Si telle en est bien l’explication, il est capital que ce symbole perpétue la mémoire de l’une des nombreuses victimes de l’obscurantisme.
Un dernier trait, pour caractériser Turing et montrer qu’être un génie des mathématiques n’empêche pas d’être sentimental : un camarade d’école lui a inspiré une amitié très vive alors qu’il n’avait que quinze ans. Le garçon mourut trois ans plus tard de tuberculose, il s’appelait Christopher. Turing baptisera de ce nom la machine qu’il inventera par la suite.

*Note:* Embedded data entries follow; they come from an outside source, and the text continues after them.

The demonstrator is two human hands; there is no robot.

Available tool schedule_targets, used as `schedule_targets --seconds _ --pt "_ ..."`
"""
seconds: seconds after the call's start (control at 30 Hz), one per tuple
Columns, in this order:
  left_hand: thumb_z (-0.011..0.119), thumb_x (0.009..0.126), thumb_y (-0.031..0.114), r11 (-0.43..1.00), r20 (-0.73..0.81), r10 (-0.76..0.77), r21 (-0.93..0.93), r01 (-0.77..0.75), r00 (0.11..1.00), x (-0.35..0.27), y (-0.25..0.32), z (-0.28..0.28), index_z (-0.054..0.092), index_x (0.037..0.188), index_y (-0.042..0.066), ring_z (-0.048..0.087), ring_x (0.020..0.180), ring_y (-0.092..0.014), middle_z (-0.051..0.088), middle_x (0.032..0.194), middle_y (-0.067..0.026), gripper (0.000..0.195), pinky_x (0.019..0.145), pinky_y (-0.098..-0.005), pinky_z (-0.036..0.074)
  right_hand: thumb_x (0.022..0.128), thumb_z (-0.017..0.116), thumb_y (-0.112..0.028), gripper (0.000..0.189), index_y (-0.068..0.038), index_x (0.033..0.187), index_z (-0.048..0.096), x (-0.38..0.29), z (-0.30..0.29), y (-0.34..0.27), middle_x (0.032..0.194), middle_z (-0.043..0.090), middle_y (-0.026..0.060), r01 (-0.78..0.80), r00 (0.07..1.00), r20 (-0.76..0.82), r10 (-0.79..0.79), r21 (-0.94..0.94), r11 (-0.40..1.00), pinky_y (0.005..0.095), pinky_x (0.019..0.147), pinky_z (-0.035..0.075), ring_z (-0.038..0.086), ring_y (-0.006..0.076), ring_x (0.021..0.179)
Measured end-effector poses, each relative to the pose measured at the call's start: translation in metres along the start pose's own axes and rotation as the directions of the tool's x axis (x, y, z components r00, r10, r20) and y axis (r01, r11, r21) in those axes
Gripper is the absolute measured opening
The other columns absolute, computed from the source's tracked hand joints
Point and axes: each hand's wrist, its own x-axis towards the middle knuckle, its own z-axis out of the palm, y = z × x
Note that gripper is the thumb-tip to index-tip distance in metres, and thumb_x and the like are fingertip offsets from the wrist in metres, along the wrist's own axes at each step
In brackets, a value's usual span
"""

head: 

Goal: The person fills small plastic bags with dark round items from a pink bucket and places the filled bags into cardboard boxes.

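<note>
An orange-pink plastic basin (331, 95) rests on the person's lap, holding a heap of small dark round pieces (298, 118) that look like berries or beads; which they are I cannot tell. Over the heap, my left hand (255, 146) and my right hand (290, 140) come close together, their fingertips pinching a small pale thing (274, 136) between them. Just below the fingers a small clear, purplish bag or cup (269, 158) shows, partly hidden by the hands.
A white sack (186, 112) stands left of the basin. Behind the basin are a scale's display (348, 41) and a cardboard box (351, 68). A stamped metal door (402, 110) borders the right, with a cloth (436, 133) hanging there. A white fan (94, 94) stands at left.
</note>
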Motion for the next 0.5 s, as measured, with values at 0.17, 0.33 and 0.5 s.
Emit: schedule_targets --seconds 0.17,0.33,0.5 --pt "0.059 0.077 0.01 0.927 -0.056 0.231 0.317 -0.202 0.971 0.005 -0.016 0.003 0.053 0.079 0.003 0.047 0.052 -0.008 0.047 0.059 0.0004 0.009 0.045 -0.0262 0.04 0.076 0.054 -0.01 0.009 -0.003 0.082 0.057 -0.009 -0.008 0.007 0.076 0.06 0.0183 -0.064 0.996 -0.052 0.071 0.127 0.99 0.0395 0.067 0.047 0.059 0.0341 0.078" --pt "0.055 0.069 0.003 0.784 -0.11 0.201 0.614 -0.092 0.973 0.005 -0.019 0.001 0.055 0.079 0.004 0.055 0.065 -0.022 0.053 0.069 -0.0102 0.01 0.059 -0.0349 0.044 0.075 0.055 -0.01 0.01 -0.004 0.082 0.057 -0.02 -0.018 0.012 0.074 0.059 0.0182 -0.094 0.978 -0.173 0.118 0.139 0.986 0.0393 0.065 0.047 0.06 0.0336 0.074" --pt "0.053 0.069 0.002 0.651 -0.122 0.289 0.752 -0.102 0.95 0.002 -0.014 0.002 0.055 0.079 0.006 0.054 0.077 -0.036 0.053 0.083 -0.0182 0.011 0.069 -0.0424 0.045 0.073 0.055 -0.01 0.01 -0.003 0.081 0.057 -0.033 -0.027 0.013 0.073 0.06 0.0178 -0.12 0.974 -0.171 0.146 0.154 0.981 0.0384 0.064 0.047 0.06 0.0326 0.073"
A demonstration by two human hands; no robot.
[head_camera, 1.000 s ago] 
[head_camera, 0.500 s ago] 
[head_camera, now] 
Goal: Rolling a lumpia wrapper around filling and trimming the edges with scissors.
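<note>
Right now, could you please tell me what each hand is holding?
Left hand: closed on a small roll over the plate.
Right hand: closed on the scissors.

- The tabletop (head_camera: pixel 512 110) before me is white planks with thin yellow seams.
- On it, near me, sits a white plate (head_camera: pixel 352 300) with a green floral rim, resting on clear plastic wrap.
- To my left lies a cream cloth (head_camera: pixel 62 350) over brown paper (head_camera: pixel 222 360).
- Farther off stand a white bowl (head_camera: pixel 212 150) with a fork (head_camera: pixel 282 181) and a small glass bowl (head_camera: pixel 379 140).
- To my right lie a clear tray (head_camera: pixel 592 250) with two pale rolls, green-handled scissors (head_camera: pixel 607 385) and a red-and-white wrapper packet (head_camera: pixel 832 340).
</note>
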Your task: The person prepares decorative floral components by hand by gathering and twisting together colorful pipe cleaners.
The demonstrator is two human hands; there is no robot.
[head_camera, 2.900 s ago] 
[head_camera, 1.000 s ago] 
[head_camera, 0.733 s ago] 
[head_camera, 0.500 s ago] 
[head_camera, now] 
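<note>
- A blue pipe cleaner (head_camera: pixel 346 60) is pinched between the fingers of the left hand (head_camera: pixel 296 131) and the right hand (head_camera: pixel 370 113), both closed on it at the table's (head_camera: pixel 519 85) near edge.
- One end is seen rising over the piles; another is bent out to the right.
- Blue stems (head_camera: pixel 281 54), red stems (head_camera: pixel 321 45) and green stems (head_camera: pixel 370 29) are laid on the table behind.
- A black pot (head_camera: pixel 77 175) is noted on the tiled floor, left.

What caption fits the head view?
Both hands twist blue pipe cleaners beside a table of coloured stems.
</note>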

Pour conclure, même si, en apparence, les attendus ne sont pas les mêmes, je ne crois pas inutile de citer ici des noms comme ceux de Julian Assange, Edward Snowden et Chelsea Manning (qui portait le prénom masculin de Bradley, au moment des faits qui lui sont reprochés). Ils sont ce que l’on appelle des lanceurs d’alerte, autrement dit des bienfaiteurs de l’Humanité. Pourtant celle-ci ne se soucie aucunement de leur sort, et laisse un système fondé sur une autorité arbitraire les écraser et les condamner à vivre en reclus, exilés.
Faudra-t-il aussi attendre soixante et un ans pour que leurs mérites soient reconnus ?
Un film à voir, parce qu’il donne à réfléchir !
Le film est sorti au Québec sous le titre Le jeu de l’imitation.
Alain Stœffler, qui croit toujours aux contes de Fées.